You must develop a really good understanding of the market in which you operate and the individual top competitors in your space. The strategies employed by your competitors in relation to product, pricing, promotion and distribution should be well known to you. You must understand your relative position in the competitive landscape and appreciate the dynamics that drive your industry as well as the market participants and their individual market share. Maintaining this level of market scanning will allow you to anticipate market trends and to implement first mover business strategies that will deliver competitive advantage for your business.
Ensure your business goals are well defined and that you have a clear awareness of any competitive threats from the top competitors in your industry. Gain an understanding of where the market power lies in your industry and pay particular attention to the holders of this power. Try to implement strategies to counteract competitive threats to your business as soon as they occur.

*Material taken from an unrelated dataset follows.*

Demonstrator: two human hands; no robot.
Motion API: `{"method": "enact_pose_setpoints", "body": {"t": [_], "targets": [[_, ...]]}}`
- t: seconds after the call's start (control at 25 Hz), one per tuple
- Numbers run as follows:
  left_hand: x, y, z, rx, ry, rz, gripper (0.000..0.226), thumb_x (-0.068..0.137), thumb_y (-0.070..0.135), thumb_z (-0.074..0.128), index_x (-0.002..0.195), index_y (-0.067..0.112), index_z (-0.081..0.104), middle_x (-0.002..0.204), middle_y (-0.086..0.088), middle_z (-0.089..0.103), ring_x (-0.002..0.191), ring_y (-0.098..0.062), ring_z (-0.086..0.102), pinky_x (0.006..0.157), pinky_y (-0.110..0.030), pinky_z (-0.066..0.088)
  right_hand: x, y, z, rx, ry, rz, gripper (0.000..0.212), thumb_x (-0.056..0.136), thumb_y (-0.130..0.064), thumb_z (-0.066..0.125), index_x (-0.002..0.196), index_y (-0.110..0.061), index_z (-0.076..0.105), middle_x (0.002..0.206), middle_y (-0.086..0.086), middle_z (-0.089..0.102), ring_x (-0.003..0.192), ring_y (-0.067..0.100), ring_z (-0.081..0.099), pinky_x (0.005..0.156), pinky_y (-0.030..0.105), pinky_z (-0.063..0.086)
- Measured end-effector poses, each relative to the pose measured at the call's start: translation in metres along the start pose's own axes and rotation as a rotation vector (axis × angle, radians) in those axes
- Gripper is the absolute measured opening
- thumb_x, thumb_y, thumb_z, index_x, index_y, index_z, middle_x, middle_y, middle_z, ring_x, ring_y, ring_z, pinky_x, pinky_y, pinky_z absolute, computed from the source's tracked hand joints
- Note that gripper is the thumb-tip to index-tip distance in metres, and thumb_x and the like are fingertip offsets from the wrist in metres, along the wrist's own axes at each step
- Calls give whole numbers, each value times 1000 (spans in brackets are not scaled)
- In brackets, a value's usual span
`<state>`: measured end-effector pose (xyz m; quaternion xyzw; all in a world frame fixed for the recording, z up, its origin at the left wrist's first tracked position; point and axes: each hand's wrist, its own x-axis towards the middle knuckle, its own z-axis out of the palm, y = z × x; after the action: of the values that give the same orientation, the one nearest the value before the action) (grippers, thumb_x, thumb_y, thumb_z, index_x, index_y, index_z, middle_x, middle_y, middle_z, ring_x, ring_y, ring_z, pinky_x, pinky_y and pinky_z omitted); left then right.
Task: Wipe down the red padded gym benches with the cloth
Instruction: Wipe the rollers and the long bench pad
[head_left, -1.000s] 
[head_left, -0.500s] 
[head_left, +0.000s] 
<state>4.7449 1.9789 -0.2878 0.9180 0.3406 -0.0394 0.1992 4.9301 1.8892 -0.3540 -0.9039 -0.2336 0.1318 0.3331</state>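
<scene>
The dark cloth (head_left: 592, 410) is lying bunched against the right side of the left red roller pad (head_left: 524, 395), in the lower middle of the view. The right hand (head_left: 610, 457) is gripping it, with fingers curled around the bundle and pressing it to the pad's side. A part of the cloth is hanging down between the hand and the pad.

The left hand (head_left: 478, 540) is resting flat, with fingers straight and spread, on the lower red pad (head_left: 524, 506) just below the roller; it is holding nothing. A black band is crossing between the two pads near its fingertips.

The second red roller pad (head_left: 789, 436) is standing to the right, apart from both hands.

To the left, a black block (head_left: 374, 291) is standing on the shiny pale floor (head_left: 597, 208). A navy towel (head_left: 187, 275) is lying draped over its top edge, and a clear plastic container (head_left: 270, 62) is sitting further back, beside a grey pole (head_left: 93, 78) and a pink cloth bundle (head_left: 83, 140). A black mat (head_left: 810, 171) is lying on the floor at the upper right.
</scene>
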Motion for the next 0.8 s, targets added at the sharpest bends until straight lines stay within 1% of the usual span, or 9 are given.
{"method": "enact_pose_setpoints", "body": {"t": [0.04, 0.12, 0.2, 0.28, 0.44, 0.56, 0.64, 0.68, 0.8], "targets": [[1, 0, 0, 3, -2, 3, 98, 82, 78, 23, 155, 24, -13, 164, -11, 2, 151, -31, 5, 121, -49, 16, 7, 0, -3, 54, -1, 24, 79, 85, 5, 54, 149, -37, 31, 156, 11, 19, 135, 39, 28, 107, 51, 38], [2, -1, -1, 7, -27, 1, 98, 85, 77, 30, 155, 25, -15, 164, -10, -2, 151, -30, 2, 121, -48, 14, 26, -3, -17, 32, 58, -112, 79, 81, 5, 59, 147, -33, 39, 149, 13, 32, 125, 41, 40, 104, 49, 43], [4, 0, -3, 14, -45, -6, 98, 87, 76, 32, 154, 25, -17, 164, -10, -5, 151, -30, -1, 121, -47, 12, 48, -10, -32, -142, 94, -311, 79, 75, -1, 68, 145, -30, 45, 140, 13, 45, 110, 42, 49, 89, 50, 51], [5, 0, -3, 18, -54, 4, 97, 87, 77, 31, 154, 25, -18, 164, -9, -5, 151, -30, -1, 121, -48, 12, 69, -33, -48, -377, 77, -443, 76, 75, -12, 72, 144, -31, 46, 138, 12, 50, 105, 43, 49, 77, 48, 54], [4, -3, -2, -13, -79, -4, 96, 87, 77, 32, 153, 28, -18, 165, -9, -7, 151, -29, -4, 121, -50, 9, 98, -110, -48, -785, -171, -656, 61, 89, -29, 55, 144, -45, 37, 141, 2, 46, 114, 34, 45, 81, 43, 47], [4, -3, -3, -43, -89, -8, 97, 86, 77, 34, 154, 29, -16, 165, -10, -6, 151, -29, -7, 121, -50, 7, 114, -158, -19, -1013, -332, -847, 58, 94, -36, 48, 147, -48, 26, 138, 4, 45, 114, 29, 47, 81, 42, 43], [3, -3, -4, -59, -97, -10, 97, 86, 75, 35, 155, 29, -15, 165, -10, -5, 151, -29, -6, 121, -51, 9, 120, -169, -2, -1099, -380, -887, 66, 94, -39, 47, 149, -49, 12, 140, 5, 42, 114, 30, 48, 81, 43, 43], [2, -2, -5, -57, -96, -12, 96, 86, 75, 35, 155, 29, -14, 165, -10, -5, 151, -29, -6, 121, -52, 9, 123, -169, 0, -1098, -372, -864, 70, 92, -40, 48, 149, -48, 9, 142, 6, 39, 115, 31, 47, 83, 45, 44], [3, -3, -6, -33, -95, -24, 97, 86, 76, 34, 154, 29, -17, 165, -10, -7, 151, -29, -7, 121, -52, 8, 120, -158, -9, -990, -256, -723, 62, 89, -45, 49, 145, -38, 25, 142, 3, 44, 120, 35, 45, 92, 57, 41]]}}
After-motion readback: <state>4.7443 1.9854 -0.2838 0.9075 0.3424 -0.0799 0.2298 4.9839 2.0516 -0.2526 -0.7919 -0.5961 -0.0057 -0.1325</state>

Be vigilant about the emergence of new entrants in your market and take actions to protect your business from encroachment if you can.
Every member of your team needs to keep their radar antenna up and gather market intelligence from their interactions with customers, suppliers and business associates and feed this information into a central repository in your business from where it can be shared with all employees.
When you have a pretty good understanding of your main competitors and how they compete, this allows you to anticipate some of their tactical moves and to respond to them in a timely fashion. It also enables you to make reasonable business judgements in relation to how you should price, promote and distribute your products. Nevertheless, your competitor knowledge will never be perfect and you will always have some room for improvement. Incomplete information can foster imperfect business decisions and strategies. The knock on effect of faulty decisions can be a drop in sales and a fall in profitability.
If your business goals are a mirror image of your competitors’ goals, then you will most likely see intense competition in your market which tends to drive prices down for all. It is better if your goals and tactics can be different from your competitors so that you may successfully compete on your own terms and build sustainable competitive advantage.
Even though you may not always be able to get firm confirmation of your competitors’ business goals, it is not a good idea to stop trying to tap lots of sources of information. Your competitors’ annual filed accounts can often be accessed online and certain assumptions can be made about their business, even if the accounts are in abridged format. Larger businesses which are listed on the stock exchange will have published accounts that will often disclose the market focus of competitors. This information can be obtained online or from subscriber databases such as LexisNexis.
The internet is a treasure trove of information about your competitors and you can even set a Google alert to let you know any time a competitor features in a newspaper or other publication. You can also get RSS feeds from relevant websites. All of these separate sources of information, when coupled with your first hand knowledge and market intelligence, can help you to make certain assumptions about competitor goals. This puts you in a position to make rational judgements and allows you to develop market focused business strategies that can work in favour of your business.